◆ **PROBLEM DETAILS**
Word for word, retype the entire listing.

◆ **RAW DATA**

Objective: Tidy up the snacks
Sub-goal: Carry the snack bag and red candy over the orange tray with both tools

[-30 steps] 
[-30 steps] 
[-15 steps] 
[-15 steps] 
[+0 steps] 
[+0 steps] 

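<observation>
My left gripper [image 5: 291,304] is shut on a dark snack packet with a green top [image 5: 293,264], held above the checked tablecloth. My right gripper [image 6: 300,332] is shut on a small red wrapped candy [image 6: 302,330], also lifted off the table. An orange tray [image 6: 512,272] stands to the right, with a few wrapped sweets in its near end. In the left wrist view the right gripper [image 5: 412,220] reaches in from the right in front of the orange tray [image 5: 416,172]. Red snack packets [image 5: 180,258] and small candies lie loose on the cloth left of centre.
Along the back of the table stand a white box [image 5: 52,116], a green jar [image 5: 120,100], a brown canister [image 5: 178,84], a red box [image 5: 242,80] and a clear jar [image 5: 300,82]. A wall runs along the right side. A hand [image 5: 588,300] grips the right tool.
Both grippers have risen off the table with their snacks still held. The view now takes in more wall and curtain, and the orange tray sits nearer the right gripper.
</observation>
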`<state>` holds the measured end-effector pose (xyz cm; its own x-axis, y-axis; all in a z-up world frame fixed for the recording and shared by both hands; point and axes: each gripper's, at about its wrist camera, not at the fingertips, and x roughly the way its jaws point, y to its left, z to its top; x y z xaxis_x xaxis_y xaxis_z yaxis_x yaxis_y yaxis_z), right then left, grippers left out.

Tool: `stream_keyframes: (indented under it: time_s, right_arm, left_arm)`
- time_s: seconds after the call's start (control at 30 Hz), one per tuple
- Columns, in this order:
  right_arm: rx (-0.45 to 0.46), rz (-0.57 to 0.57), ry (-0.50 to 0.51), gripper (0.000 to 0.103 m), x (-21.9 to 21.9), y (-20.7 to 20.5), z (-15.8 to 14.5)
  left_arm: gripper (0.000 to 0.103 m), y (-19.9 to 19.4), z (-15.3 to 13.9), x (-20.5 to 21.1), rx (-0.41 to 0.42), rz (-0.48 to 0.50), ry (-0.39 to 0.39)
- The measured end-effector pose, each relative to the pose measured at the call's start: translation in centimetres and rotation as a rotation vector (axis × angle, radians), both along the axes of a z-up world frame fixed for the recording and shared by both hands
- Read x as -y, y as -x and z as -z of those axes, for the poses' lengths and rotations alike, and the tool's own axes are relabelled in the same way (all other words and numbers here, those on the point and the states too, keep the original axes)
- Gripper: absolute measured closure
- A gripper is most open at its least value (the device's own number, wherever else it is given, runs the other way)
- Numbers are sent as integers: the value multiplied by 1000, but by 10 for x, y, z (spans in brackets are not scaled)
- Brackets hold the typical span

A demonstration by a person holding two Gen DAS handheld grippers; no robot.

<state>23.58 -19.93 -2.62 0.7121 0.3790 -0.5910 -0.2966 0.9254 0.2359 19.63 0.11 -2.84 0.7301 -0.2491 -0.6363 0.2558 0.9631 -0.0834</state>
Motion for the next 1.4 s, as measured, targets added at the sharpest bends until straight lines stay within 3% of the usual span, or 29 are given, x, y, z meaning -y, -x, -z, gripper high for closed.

◆ **RESULT FOR THIS TASK**
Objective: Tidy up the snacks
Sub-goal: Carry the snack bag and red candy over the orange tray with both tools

[-30 steps] 
[-30 steps] 
[-15 steps] 
[-15 steps] 
[+0 steps] 
[+0 steps] 

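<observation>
My left gripper [image 5: 291,304] is shut on a dark snack packet with a green top [image 5: 293,264], held above the checked tablecloth. My right gripper [image 6: 300,332] is shut on a small red wrapped candy [image 6: 302,330], also lifted off the table. An orange tray [image 6: 512,272] stands to the right, with a few wrapped sweets in its near end. In the left wrist view the right gripper [image 5: 412,220] reaches in from the right in front of the orange tray [image 5: 416,172]. Red snack packets [image 5: 180,258] and small candies lie loose on the cloth left of centre.
Along the back of the table stand a white box [image 5: 52,116], a green jar [image 5: 120,100], a brown canister [image 5: 178,84], a red box [image 5: 242,80] and a clear jar [image 5: 300,82]. A wall runs along the right side. A hand [image 5: 588,300] grips the right tool.
Both grippers have risen off the table with their snacks still held. The view now takes in more wall and curtain, and the orange tray sits nearer the right gripper.
</observation>
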`<state>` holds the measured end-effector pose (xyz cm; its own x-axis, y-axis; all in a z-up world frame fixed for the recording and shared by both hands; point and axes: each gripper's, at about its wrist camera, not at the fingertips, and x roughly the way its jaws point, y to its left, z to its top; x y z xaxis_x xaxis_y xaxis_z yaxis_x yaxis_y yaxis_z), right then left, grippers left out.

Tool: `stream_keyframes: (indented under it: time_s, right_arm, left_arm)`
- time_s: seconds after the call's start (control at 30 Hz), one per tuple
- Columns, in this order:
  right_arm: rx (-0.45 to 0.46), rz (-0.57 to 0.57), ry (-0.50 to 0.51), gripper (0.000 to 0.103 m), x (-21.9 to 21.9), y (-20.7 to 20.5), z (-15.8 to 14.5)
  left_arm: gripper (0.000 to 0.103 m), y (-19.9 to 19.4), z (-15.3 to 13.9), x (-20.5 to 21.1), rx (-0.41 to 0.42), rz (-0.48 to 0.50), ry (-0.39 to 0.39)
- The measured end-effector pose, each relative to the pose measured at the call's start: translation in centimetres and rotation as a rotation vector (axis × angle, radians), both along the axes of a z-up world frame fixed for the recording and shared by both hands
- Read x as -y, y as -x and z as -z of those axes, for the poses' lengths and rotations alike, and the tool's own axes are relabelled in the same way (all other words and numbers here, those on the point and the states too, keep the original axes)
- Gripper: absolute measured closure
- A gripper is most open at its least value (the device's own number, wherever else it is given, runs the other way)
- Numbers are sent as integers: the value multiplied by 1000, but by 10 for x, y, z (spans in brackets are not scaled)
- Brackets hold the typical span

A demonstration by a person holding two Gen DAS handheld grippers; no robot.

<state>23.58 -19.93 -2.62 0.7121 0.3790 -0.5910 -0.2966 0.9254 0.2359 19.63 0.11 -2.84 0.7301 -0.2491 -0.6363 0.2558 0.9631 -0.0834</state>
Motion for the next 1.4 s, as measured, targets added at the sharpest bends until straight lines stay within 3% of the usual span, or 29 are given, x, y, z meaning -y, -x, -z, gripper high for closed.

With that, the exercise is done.